Participants will need to make their own travel arrangements. By train the nearest station is Edinburgh Waverley, which is less than a 15 minute walk from the forum. See National Rail Enquiries for train information. For those coming from further afield, information about travel to and from Edinburgh Airport is available. A taxi to the city centre from the airport costs about 22GBP to 24GBP one way. There is an express bus from the airport called Airlink that terminates in the city centre and costs 7GBP for a return journey. The journey to the airport requires approximately 30 minutes from the city centre of actual journey time (add a little more during the rush hours). There is also a tram that goes to the centre of town. It takes a little longer than the bus, and is slightly more expensive.
If you wish to contribute a talk/poster to this workshop, then please send a title, and a reference to an arXiv or openreview paper. We welcome papers that will be/have been published elsewhere; this is a forum for discussion and dissemination, not for publication. Alternatively you can provide a paper or two page description.

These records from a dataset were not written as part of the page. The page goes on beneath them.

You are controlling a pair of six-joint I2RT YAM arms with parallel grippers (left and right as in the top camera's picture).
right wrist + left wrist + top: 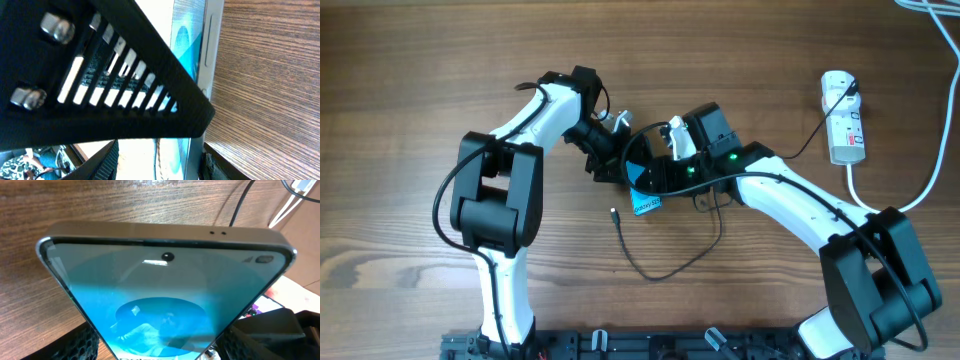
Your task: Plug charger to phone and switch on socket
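Note:
The phone (642, 182), with a cyan screen, is held tilted above the table between both grippers. My left gripper (620, 160) is shut on its sides; in the left wrist view the phone (165, 300) fills the frame between the left gripper's fingers (157, 352). My right gripper (662, 172) holds it from the other side; in the right wrist view the phone's edge (200, 60) runs down between the right gripper's fingers (160, 165). The charger (665, 272) loops on the table, its connector (614, 213) lying free below the phone. The socket (844, 118) lies at the far right.
A white cord (932, 185) runs from the socket along the right table edge. The black cable (240, 205) and white cord (287, 207) show behind the phone. The left gripper's black body (100, 100) crosses the right wrist view.

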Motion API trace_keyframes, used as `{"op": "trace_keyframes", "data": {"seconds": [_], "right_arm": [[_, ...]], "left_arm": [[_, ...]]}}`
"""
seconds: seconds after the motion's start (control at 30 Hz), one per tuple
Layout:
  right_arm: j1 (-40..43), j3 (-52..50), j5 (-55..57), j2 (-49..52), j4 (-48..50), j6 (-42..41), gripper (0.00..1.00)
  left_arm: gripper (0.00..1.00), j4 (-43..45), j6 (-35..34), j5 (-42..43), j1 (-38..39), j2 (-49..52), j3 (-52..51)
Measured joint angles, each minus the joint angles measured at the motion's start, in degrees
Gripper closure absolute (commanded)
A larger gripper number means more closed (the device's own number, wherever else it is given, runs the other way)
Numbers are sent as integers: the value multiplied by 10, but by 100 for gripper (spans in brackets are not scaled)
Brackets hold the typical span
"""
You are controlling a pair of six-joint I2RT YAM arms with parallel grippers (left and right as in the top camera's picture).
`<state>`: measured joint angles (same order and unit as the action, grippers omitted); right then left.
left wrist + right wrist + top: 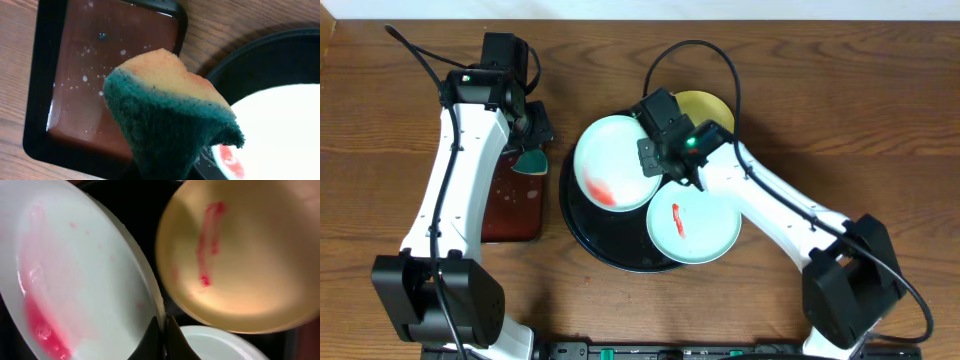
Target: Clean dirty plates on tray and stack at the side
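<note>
left gripper (pixel 533 141) clamped on sponge (pixel 170 115) above small tray (pixel 510 205) of brown water, just left of round tray (pixel 585 225), right gripper (pixel 161 335) pinching rim of smeared mint plate (pixel 610 160) there, yellow plate (pixel 710 108) behind it, second mint plate (pixel 695 228) nearer front

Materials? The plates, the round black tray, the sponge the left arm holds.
Pale mint-blue round plates and yellow round plate: probably melamine or plastic, smooth semi-gloss, thin rims; glazed ceramic not excluded. Large round black tray: glossy reflections, likely plastic or lacquer. Yellow-and-green sponge: porous yellow foam bonded to a rough green scouring layer.
</note>
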<state>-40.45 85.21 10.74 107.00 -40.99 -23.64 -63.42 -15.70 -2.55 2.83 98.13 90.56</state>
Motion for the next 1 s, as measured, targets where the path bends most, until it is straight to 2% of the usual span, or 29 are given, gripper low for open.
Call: {"op": "trace_keyframes", "data": {"seconds": [0.6,1.0], "right_arm": [[-155,0,435,-7,-1,38,99],[-190,0,563,-7,1,38,99]], "left_arm": [[92,2,0,0,0,0,0],[92,2,0,0,0,0,0]]}}
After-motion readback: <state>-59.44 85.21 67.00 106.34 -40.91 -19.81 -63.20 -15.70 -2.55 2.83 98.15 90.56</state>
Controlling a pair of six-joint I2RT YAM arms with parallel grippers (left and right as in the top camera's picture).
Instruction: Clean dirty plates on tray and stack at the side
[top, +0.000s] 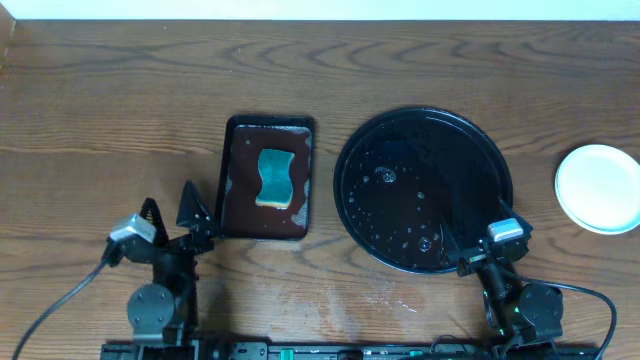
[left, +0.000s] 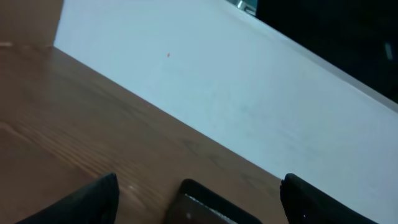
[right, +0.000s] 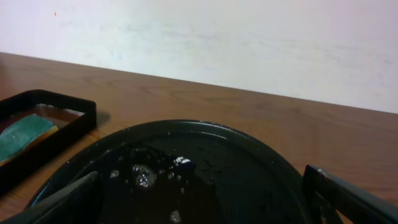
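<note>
The round black tray (top: 360, 140) sits right of centre, wet with droplets and holding no plates; it also fills the lower right wrist view (right: 249, 149). The plates (top: 600, 187) sit as a white stack on the bare wood at the far right edge. My left gripper (top: 170, 210) is open and empty at the front left, beside the brown tray's near corner. My right gripper (top: 478, 232) is open and empty over the black tray's front right rim; its fingertips frame the right wrist view (right: 202, 199).
A dark-brown rectangular tray (top: 235, 160) holding a teal sponge (top: 274, 178) stands left of the black tray; its corner shows in the left wrist view (left: 205, 202) and it shows in the right wrist view (right: 68, 118). A white wall runs behind the table.
</note>
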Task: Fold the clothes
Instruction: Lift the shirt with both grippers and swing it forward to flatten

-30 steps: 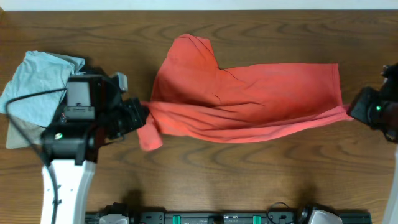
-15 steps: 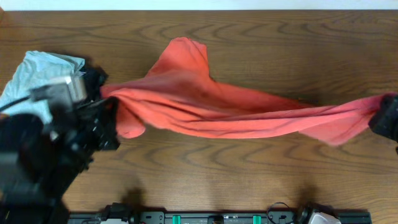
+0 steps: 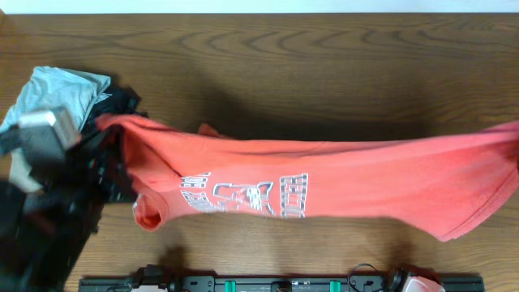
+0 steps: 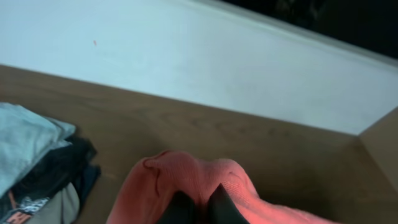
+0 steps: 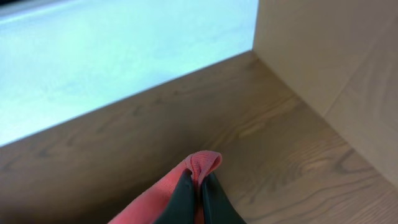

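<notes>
The coral-red T-shirt (image 3: 340,182) hangs stretched across the table from left to right, lifted above the wood, its white block lettering (image 3: 243,195) facing up. My left gripper (image 4: 198,202) is shut on a bunched edge of the shirt (image 4: 186,177) at the left end; in the overhead view the arm is a dark blur (image 3: 57,186). My right gripper (image 5: 198,186) is shut on a fold of the shirt (image 5: 202,163) at the right end, beyond the overhead view's right edge.
A pile of other garments lies at the table's left: a light grey-blue one (image 3: 49,97) on top of black cloth (image 3: 117,101), also in the left wrist view (image 4: 25,143). A white wall (image 4: 186,62) runs behind the table.
Both grippers have lifted the shirt off the table and pulled it taut. It has turned over, so the lettering now shows. The left arm has moved toward the near left corner.
</notes>
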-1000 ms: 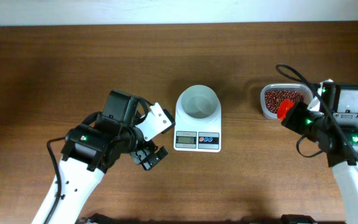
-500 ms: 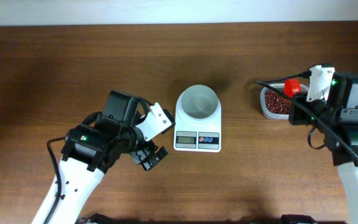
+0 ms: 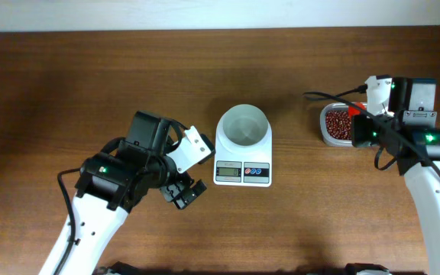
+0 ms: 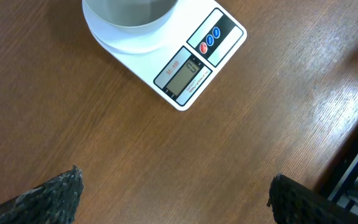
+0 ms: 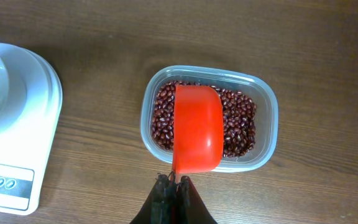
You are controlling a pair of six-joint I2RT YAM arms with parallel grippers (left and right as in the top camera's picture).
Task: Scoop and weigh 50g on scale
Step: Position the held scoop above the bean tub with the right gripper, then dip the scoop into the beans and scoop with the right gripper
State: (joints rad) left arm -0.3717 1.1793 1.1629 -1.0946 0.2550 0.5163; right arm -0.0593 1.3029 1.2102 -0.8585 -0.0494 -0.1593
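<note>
The white scale [image 3: 242, 169] stands mid-table with its white bowl [image 3: 243, 126] on top, and no beans show in the bowl. The dark red-brown beans [image 5: 241, 121] lie in a clear tub [image 5: 272, 118] to the right of the scale. My right gripper [image 5: 174, 182] is shut on the handle of a red scoop [image 5: 197, 127], which hangs over the beans in the tub. In the overhead view the right gripper [image 3: 362, 122] sits at the tub's right side. My left gripper [image 4: 179, 199] is open and empty over bare wood, in front of the scale [image 4: 182, 71] and to its left.
The tub [image 3: 336, 124] stands about a hand's width right of the scale. A cable loops above the right wrist [image 3: 331, 95]. The table's back edge meets a white wall [image 3: 205, 11].
The right arm swung back and turned, carrying the red scoop from the tub's front edge to above the beans. The left arm has stayed still.
</note>
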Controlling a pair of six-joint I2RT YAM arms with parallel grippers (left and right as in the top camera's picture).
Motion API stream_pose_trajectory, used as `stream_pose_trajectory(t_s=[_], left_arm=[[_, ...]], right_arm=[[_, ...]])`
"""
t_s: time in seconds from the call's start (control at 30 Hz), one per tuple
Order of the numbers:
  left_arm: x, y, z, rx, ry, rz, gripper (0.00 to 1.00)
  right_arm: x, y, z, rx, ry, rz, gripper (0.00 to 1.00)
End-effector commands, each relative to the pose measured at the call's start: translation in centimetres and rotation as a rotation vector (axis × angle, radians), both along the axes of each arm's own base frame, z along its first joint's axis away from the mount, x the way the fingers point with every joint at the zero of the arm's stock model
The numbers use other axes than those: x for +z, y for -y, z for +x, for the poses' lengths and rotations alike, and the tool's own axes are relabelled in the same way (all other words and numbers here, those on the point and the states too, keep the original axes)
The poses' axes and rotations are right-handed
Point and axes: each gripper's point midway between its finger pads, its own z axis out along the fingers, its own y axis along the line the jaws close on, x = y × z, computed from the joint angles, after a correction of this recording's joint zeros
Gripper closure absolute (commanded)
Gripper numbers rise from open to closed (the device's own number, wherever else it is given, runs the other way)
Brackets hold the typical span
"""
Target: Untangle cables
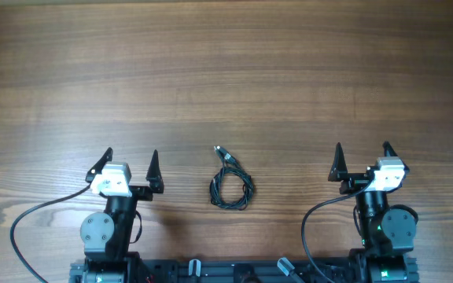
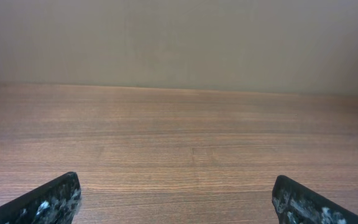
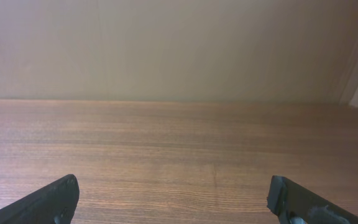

Please send submissions to amos+deep@@inf.ed.ac.uk, replacing the dual @ sign. Please send contributions before 21st February (the sooner the better). We will then be in contact about your submission. It is likely that not all submissions will be able to be included.
Update: The submission deadline has passed. Thank you to those that submitted work.
If you wish to attend then please register at the eventbrite site. Registration is free.
Update: The event is now fully booked.